:: GOAL OF THE EXERCISE ::
Give every line of the material again, exactly as written.

:: INFORMATION SUPPLIED ::

----

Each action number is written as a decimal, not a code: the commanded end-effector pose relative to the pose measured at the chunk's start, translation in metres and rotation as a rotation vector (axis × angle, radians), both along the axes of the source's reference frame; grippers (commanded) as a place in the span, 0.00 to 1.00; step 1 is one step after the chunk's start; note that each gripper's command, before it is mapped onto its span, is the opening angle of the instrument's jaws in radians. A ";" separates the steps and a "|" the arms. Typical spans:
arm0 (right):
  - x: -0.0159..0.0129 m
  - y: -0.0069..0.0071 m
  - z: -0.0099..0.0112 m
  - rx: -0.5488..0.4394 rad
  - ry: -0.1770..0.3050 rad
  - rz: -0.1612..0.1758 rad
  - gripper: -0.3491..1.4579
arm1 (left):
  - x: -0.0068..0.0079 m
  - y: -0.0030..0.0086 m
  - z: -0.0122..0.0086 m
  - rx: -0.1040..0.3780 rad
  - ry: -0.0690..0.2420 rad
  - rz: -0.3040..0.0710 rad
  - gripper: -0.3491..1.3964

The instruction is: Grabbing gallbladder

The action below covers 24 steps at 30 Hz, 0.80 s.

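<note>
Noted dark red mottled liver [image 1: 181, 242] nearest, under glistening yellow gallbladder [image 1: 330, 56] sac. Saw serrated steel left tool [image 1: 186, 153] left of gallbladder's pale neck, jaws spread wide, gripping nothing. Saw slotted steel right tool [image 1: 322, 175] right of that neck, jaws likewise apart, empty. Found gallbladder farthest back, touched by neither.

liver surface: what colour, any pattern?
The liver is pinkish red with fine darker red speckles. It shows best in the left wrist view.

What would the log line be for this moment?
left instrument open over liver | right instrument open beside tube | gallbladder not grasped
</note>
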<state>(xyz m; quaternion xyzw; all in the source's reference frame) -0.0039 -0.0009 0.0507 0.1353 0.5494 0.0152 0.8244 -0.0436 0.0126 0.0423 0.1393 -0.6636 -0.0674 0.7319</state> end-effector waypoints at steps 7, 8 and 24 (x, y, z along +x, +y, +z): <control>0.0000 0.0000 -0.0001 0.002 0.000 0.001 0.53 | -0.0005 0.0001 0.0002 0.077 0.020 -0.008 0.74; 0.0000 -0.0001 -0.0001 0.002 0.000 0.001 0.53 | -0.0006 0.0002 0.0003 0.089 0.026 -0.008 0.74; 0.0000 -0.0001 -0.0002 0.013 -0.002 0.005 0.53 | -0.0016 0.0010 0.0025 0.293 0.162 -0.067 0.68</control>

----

:: SOLUTION ::
Each action number is written as a decimal, not a code: the commanded end-effector pose relative to the pose measured at the chunk's start, translation in metres and rotation as a rotation vector (axis × angle, radians), both along the axes of the source's reference frame; grippers (commanded) as a place in the span, 0.00 to 1.00; step 1 is one step after the chunk's start; note that each gripper's command, before it is mapped onto its span, is the opening angle of the instrument's jaws in radians. A ";" separates the steps and a "|" the arms. Typical spans:
arm0 (right):
  - x: -0.0159..0.0129 m
  - y: -0.0069..0.0071 m
  - z: -0.0099..0.0112 m
  - rx: -0.5488..0.4394 rad
  - ry: -0.1770..0.3050 rad
  - rz: -0.1612..0.1758 rad
  - gripper: -0.3491..1.4579
arm1 (left):
  - x: -0.0068..0.0079 m
  - y: -0.0030..0.0086 m
  - z: -0.0122..0.0086 m
  - rx: -0.1040..0.3780 rad
  - ry: -0.0690..0.2420 rad
  - rz: -0.3040..0.0710 rad
  - gripper: -0.3491..1.3964

The instruction is: Grabbing gallbladder

The action below covers 24 steps at 30 Hz, 0.80 s.

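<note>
Noted dark red mottled liver [image 1: 181, 242] nearest, under glistening yellow gallbladder [image 1: 330, 56] sac. Saw serrated steel left tool [image 1: 186, 153] left of gallbladder's pale neck, jaws spread wide, gripping nothing. Saw slotted steel right tool [image 1: 322, 175] right of that neck, jaws likewise apart, empty. Found gallbladder farthest back, touched by neither.

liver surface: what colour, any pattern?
The liver is pinkish red with fine darker red speckles. It shows best in the left wrist view.

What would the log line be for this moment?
left instrument open over liver | right instrument open beside tube | gallbladder not grasped
</note>
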<state>(xyz m; quaternion xyzw; all in the source's reference frame) -0.0039 -0.0009 0.0507 0.1353 0.5494 0.0152 0.8244 -0.0436 0.0126 0.0423 0.1393 -0.6636 -0.0674 0.7319</state> end-effector waypoints at steps 7, 8 and 24 (x, y, z along +x, +y, +z): <control>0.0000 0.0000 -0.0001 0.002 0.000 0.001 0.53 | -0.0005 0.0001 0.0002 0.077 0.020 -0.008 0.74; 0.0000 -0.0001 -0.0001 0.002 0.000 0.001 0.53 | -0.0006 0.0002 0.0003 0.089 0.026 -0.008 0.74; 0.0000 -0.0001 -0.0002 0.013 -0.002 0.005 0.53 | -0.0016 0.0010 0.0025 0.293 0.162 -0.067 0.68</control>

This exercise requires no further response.